Quant au processus de dix-huit mois ayant conduit à la libération des otages, il peut être résumé assez simplement. Dans un premier temps, les militaires de l’Isaf ont cherché à localiser les otages et leurs ravisseurs, ce qui n’a pas été très long : ils sont restés dans la Kapisa, la région où sont affectées les forces françaises, et leur lieu de détention a rapidement été défini. Alors ministre de la Défense, Hervé Morin avait précisé sur RTL que la priorité avait consisté à fixer les ravisseurs et à occuper le terrain les environnant, pour les empêcher de passer au Pakistan tout proche : "Il fallait que nos otages ne nous échappent pas. Qu’ils restent dans la région sous contrôle français." Puis, après que les preneurs d’otage ont pris contact, il a fallu trouver des intermédiaires de confiance, écarter les opportunistes et valider le lien par des "preuves de vie." Et enfin, entamer les négociations dans un contexte très complexe : les ravisseurs locaux, petits chefs agissant dans la vallée d’Alasay, entendaient faire valoir des revendications sur la libération de nombreux prisonniers détenus par le gouvernement de Karzai. Au-dessus d’eux, les talibans de la choura de Peshawar, au Pakistan, entendaient également faire avancer leurs propres revendications. Tout comme la structure supérieure, celle de la choura de Quetta, le commandement politique aux ordres du mollah Omar : "Il fallait qu’ils soient d’accord pour qu’ils agissent dans le même sens", a confié à RTL Jean d’Amécourt, ambassadeur de France à Kaboul. Mais en janvier 2011, cet accord global avait été trouvé entre toutes les parties locales, et la libération était proche.

"Rançon"

Il est encore un peu tôt pour connaître les raisons exactes de l’échec de cette première occasion de libération. Mais il faut remarquer que, dès cette période, les autorités françaises ont toujours affirmé que les choses allaient dans le bon sens... En se gardant bien, cette fois, de prendre leurs désirs pour des réalités, comme cela avait été le cas à la fin de l’année 2010. Une source très proche des négociations confirme que "depuis plusieurs mois, nous étions assez confiants. Les circuits étaient compliqués, les communications entre les différents acteurs étaient difficiles, et les messages mettaient toujours beaucoup de temps à parvenir à leurs destinataires. Mais les voyants étaient au vert." Une chose paraît certaine à tous nos interlocuteurs : l’annonce par la France du prochain début du retrait de ses troupes n’a pas joué dans la décision des ravisseurs, prise depuis longtemps. Elle n’a pas varié dès lors que leurs revendications, notamment la libération de deux prisonniers par le gouvernement de Karzai, avaient été satisfaites. Quant au terme de "rançon", il est tabou. C’est tout juste si les bons connaisseurs du dossier évoquent avec un clin d’oeil une "participation aux frais de bouche" des détenus. Quelle importance ?

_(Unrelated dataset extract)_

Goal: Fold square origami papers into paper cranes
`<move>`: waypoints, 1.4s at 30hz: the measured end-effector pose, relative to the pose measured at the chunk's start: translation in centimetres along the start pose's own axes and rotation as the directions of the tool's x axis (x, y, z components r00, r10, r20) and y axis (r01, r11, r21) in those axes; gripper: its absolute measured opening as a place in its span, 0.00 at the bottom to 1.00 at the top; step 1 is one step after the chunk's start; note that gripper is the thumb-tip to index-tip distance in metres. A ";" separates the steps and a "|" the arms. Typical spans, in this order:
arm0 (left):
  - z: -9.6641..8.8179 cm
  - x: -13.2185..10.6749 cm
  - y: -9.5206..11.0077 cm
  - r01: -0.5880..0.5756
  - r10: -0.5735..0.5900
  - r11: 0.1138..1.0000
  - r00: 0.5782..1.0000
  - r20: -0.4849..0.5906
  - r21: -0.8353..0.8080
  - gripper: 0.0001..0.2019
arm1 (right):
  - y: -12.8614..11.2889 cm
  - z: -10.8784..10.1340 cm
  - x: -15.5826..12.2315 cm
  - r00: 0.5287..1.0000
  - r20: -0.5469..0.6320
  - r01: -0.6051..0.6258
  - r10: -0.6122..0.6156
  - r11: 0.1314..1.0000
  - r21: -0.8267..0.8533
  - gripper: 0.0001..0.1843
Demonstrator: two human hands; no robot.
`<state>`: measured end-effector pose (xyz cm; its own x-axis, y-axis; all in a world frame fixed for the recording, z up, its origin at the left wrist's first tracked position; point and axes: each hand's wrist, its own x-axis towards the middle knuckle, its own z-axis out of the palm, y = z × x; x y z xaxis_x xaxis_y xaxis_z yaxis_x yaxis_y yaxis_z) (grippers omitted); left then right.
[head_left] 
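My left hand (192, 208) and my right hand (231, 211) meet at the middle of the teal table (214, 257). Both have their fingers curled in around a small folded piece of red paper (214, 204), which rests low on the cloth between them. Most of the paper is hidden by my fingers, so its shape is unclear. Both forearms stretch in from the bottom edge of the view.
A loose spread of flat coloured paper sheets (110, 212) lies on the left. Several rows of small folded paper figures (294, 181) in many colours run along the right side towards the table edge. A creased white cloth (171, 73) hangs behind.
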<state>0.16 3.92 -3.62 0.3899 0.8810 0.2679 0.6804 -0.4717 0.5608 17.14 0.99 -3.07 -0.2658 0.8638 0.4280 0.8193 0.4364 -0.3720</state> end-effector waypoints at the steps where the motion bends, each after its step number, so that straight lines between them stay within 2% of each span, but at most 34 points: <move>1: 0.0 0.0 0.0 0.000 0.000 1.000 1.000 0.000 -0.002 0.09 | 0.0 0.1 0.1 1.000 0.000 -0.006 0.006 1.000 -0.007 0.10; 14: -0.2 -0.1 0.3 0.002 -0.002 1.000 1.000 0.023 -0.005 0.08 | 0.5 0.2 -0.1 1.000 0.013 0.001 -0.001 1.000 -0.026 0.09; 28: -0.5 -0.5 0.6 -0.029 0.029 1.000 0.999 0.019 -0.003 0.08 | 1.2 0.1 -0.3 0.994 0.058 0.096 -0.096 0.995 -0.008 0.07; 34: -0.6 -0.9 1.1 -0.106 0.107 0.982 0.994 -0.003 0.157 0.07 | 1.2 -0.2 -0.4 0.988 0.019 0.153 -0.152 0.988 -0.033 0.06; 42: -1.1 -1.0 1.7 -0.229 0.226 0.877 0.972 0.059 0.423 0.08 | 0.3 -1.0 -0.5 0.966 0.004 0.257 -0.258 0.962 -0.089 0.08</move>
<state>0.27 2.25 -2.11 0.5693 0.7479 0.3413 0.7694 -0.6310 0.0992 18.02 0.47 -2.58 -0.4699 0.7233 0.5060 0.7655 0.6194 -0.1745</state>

Le gros point positif, affirment les mêmes sources, c’est que cette négociation a permis de valider les circuits de décision chez les talibans, aussi bien en Afghanistan qu’au Pakistan, et de constater que les intégristes paraissant les plus obtus et les plus bornés se sont en réalité montrés ouverts à la discussion et à la négociation "sur des bases réalistes". Pour un cadre du renseignement, qui a activement prêté la main à cette opération : "On sait maintenant que même avec les gens les plus durs et les organisations les plus complexes, on arrive à négocier et à faire prendre des décisions." Un élément crucial alors qu’une forme de "paix des braves" est en train d’émerger, avant que les actuels insurgés ne deviennent, à moyenne échéance, les nouveaux maîtres de l’Afghanistan.